**Exercise description:** All of the data below should be repeated exactly. Pictures should not be included.

--- START ---

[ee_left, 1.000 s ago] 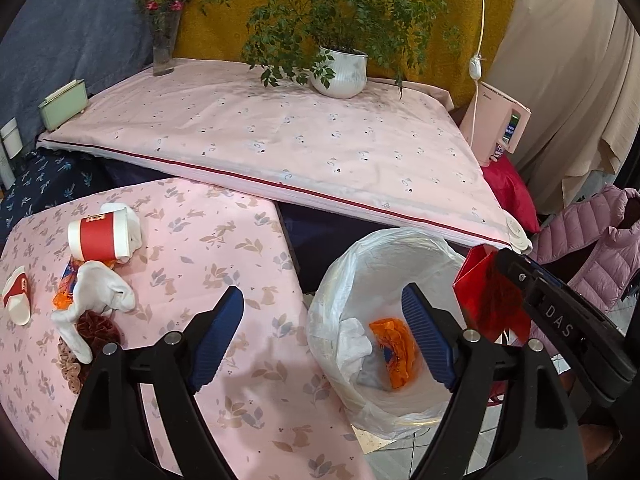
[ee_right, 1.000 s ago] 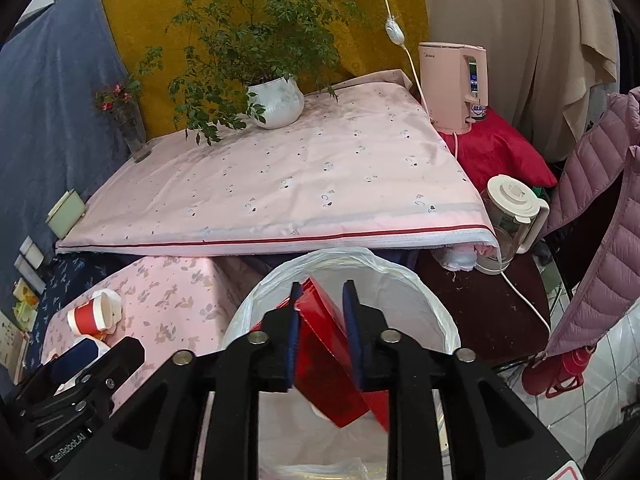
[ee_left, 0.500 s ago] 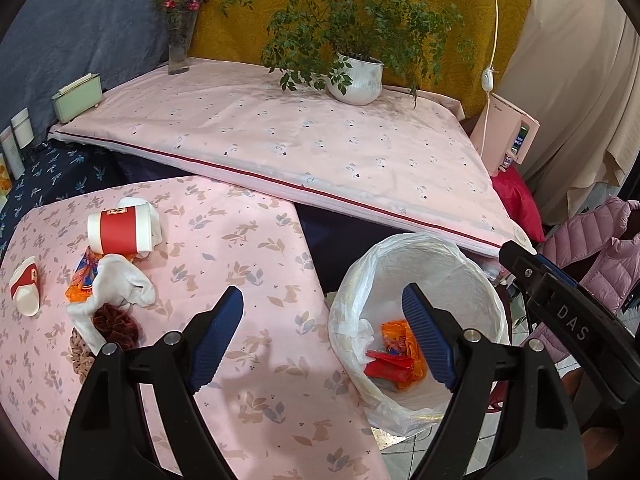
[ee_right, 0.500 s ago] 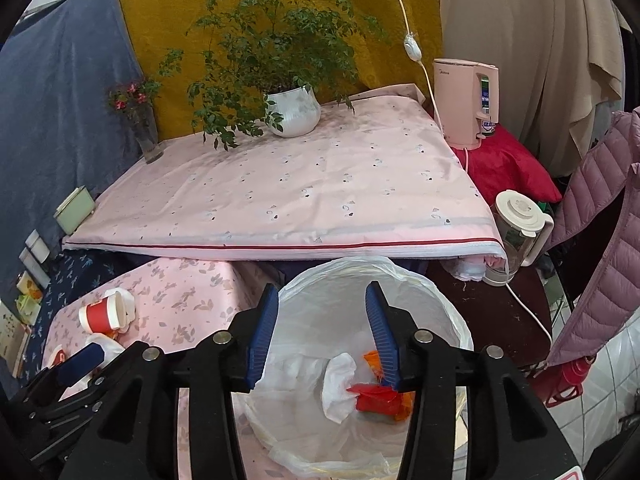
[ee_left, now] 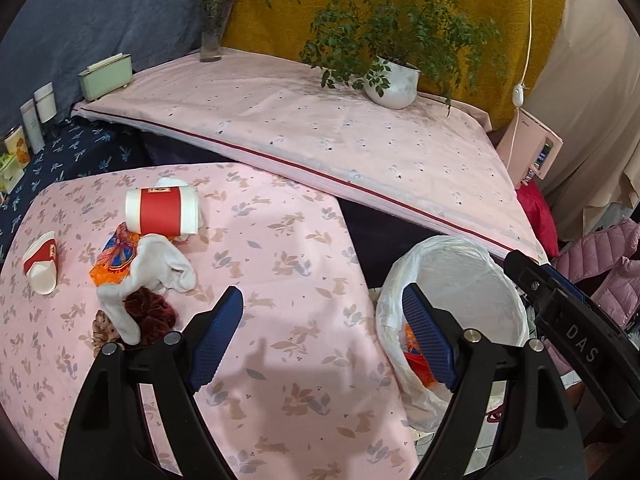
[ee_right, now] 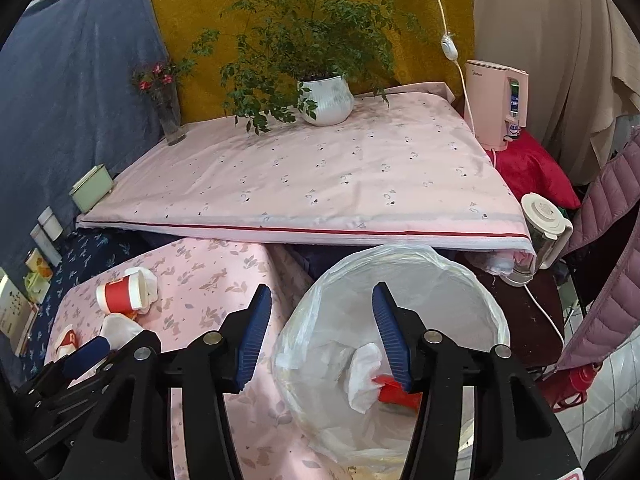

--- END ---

**Response to this exercise:**
[ee_left, 1.000 s ago] 
[ee_right, 1.000 s ago] 
[ee_left, 0.500 s ago] 
[ee_right, 0.500 s ago] 
[ee_left, now] 
[ee_right, now] 

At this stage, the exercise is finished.